Yup, those look correct to me. Fixed them in v10.
> + PG_CPU_FEATURE_PCLMUL = 3,
> [...]
> + PG_CPU_FEATURE_ARMV8_CRC32C = 100,
>
> I'm not a fan of exposing these architecture-specific details to places that consult
> the capabilities. That requires things like
>
> +#define PGCPUCAP_CRC32C pg_cpu_have(PG_CPU_FEATURE_SSE42)
> [...]
> +#define PGCPUCAP_CRC32C
> pg_cpu_have(PG_CPU_FEATURE_ARMV8_CRC32C)
>
> I'd prefer to have 1 capability <-> one place to check at runtime for architectures
> that need that, and to keep architecture details private to the initialization step. .
> Even for things that test for which function pointer to use, I think it's a cleaner
> interface to look at one thing.
Isn't that one thing currently pg_cpu_have(FEATURE)? The reason we have the additional PGCPUCAP_CRC32C is because the
dispatchfor CRC32C is currently defined in the header file common to both ARM and SSE42. We should ideally have
separatedispatch for ARM and x86 in their own files (the way it is in the main branch). This also makes it easier to
addmore implementations in the future without having to make the dispatch function work for both ARM and x86.

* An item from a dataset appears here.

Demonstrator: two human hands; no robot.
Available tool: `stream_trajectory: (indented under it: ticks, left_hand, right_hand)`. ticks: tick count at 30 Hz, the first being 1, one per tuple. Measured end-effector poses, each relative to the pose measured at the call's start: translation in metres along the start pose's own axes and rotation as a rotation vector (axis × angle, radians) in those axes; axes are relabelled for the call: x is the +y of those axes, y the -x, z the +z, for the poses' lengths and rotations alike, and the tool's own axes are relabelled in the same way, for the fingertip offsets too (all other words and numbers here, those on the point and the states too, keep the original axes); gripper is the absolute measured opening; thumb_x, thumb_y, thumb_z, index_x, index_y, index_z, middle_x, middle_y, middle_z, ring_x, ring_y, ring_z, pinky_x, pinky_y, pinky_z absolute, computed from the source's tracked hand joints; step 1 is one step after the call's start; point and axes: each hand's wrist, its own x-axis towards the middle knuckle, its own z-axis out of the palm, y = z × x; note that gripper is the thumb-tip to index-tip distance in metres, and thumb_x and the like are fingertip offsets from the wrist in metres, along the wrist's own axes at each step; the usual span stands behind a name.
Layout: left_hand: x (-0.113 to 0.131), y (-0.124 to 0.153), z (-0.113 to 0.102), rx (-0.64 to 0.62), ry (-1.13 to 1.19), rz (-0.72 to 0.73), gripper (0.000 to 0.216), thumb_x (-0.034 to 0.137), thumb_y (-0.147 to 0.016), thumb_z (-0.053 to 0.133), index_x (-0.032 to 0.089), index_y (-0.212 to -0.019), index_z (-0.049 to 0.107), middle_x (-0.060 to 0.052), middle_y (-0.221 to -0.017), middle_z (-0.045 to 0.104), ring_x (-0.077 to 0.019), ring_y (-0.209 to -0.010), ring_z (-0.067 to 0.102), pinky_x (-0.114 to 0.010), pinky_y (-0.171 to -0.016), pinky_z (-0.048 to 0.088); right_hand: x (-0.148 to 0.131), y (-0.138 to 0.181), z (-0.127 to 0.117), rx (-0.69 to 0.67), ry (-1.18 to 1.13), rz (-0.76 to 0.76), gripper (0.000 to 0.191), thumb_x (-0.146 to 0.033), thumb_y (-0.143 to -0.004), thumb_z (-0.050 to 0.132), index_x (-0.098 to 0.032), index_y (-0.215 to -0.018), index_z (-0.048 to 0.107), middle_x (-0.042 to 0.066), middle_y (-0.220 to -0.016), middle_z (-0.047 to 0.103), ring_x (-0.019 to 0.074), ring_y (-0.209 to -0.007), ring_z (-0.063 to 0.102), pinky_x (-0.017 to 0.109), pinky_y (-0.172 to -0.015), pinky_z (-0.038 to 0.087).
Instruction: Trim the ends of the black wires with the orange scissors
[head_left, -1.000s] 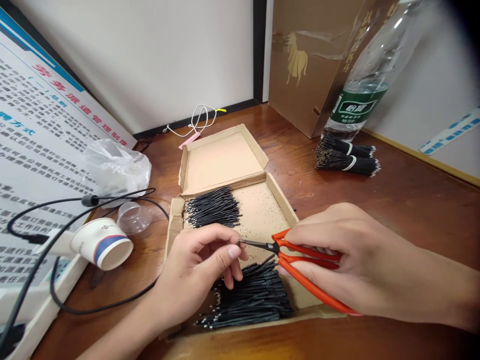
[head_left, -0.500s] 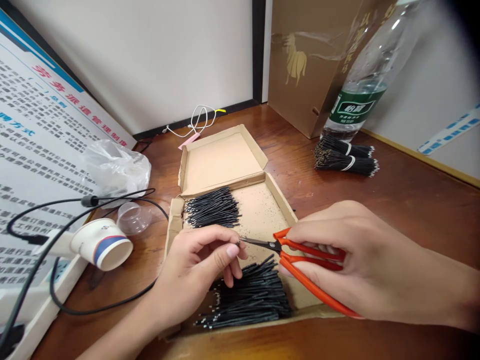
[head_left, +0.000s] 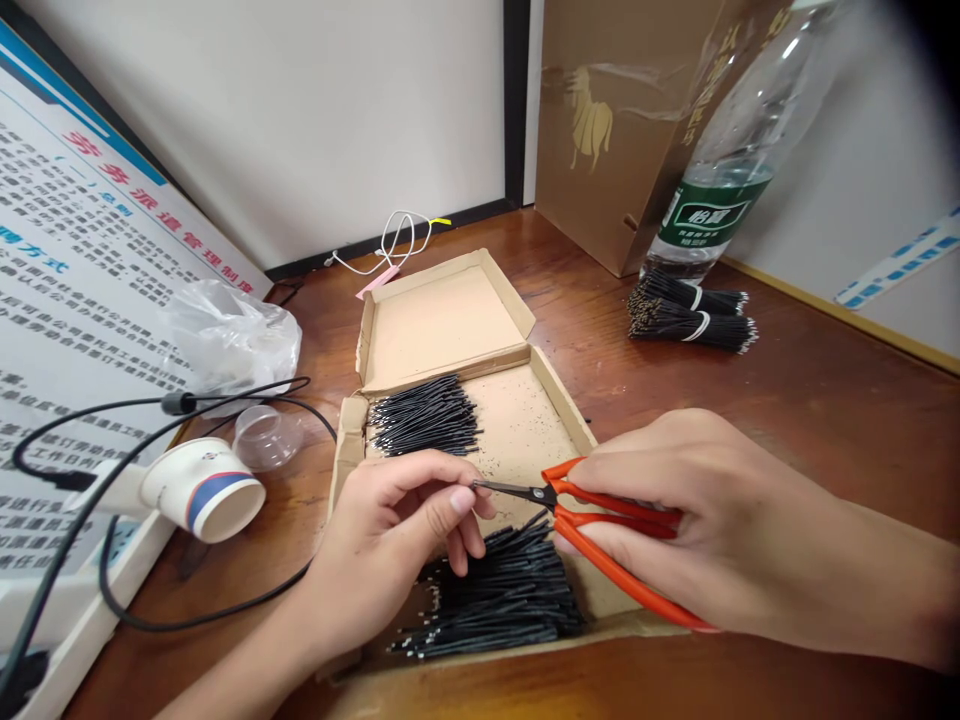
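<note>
My right hand (head_left: pixel 720 520) is closed round the orange handles of a pair of scissors (head_left: pixel 600 525). Their dark blades point left, and the tips touch the thumb and forefinger of my left hand (head_left: pixel 405 540). That left hand is closed in a pinch on a short black wire, of which only a dark end shows; the fingers cover the rest. Beneath both hands lies an open cardboard box (head_left: pixel 559 400). A front pile of short black wires (head_left: pixel 517 590) with silvery ends fills its near part. Another pile of black wires (head_left: pixel 424 415) lies at the far left of it.
Bundles of black wire (head_left: pixel 694 315) tied with white bands lie right, beside a water bottle (head_left: pixel 709 215) and a brown carton (head_left: pixel 615 130). On the left are a paper cup (head_left: pixel 202 490), a clear plastic cup (head_left: pixel 266 437), a plastic bag (head_left: pixel 236 335) and a black cable (head_left: pixel 217 622).
My right hand and the scissors have shifted slightly left, bringing the blade tips onto the left fingertips. My left hand stays almost where it was.
</note>
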Motion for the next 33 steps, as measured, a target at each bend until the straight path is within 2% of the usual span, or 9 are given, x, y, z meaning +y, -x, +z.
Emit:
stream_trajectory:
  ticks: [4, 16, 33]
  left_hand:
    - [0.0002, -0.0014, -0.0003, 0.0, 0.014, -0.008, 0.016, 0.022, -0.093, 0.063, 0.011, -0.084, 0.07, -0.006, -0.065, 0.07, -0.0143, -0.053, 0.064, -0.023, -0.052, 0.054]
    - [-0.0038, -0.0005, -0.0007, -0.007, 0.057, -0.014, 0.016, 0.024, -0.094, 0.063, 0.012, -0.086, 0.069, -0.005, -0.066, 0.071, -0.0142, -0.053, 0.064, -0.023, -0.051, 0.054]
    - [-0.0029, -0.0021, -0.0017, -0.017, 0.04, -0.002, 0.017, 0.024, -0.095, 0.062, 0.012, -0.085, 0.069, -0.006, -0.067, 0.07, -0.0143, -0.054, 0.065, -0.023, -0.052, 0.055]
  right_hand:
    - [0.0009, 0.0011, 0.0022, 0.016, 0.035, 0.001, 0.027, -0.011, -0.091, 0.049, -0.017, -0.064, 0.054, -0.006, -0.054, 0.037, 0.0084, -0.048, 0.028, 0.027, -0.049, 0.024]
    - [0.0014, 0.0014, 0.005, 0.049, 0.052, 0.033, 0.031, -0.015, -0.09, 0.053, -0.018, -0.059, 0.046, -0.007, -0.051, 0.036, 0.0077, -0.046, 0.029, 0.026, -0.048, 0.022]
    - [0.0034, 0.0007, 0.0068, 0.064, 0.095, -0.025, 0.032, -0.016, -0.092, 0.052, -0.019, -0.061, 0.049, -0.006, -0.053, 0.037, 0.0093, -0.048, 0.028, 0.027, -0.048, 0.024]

> If we're going to have a single file for the init step, we don't need this -- we'd just
> have a different definition of
> pg_cpucap_initialize() in each part, with a default that only adds the "init" slot:
>
> #if defined( __i386__ ) || defined(i386) || defined(_M_IX86) ||
> defined(__x86_64__) || defined(__x86_64) || defined(_M_AMD64)
>
> <cpuid checks>
>
> #elif defined(__arm__) || defined(__arm) ||
> defined(__aarch64__) || defined(_M_ARM64)
>
> <for now only pg_crc32c_armv8_available()>
>
> #else
> <only init>
> #endif
Makes sense. Got rid of it in v10.
Raghuveer